A New Research Project: ‘Pioneering Women Artists in the 19th Century’

Anne-Maria Pennonen, PhD, Curator, Finnish National Gallery / Ateneum Art Museum

In Europe, the 19th century was a dynamic period that saw great economic, social, political and cultural changes that had an impact on women and their situation, including their education and their career choices. In the field of the arts, however, there still seems to be relatively little information concerning Nordic women artists at the beginning of the century, and yet we know that several men artists instructed women in their studios. During the first half of the century, painting and drawing were mostly regarded as merely suitable hobbies for women, and nothing more. Women could not attend art academies officially, and only a few worked as professional artists.

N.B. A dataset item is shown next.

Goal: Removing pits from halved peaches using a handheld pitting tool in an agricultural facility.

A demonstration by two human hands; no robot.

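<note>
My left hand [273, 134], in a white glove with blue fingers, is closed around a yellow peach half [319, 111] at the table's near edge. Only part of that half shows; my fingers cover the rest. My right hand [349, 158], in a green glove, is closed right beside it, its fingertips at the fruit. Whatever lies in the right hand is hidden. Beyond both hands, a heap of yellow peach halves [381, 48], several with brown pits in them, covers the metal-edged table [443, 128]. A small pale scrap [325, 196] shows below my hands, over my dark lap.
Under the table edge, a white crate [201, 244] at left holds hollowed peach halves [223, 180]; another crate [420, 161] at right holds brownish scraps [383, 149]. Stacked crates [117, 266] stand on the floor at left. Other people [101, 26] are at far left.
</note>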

‘The Pioneering Women Artists’ research project was launched at the Ateneum Art Museum in September 2020, and now an international research group is to be assembled for the project. The aim is to stimulate research and debate, re-introduce forgotten or neglected women artists, and to present completely new names. The results of the project will be released in the form of a publication and an exhibition at the Ateneum Art Museum in Helsinki. The dates of the exhibition will be announced later.

The focus of this research project is on pioneering women artists who were active in Finland, Sweden, Norway, Denmark, the Baltic countries and Germany in the 19th century. There were big differences between the first and the second half of the century however, so a more precise time frame for the project will be defined later. The starting point of the project is to examine the opportunities for Nordic and Baltic women artists to study and work in their home countries and in Germany. The principal German cities in this respect are Düsseldorf, Dresden, Berlin, Munich, Karlsruhe and Weimar. At the same time, the project also aims to bring forward those women, for instance, from the US, Great Britain, France and Italy who had connections with Germany and possibly also with Nordic and Baltic women artists.

Besides gender, it is also essential to consider the aspect of centre and periphery in the field of arts, culture and science. In the 19th century, Germany constituted a centre in this respect, whereas the Nordic countries, especially Finland and Norway, were regarded as peripheral. Here the concept of periphery is understood as a geographical spatial element that is outside the centre. It is also worth noting that there were centres and peripheries within each Nordic country, and the juxtaposition also concerned their mutual relationships. Thus, Denmark and Sweden acted as centres, as they were politically independent kingdoms with long traditions of university education and their own art academies that had been established in the 18th century. In comparison, Finland and Norway were ruled by Russia and Sweden, and at the beginning of the century, they were only starting to organise their local artistic life and art education. To receive better training, one had to travel abroad.

The approach of this project is mainly art-historical but also cultural-historical, and the topic is examined from the perspectives of education, networks, travel, and movement. In most of these countries women were barred from gaining university degrees or attending art academies. Travelling as such constituted a challenge for them, as they could not travel by themselves as easily as men and they also needed an escort.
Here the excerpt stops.